DATA SEGMENT:
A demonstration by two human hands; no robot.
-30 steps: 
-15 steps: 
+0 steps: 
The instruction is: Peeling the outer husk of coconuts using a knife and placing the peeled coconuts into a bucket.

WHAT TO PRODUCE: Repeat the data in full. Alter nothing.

RESPONSE:
A demonstration by two human hands; no robot.
-30 steps: 
-15 steps: 
+0 steps: 
The instruction is: Peeling the outer husk of coconuts using a knife and placing the peeled coconuts into a bucket.

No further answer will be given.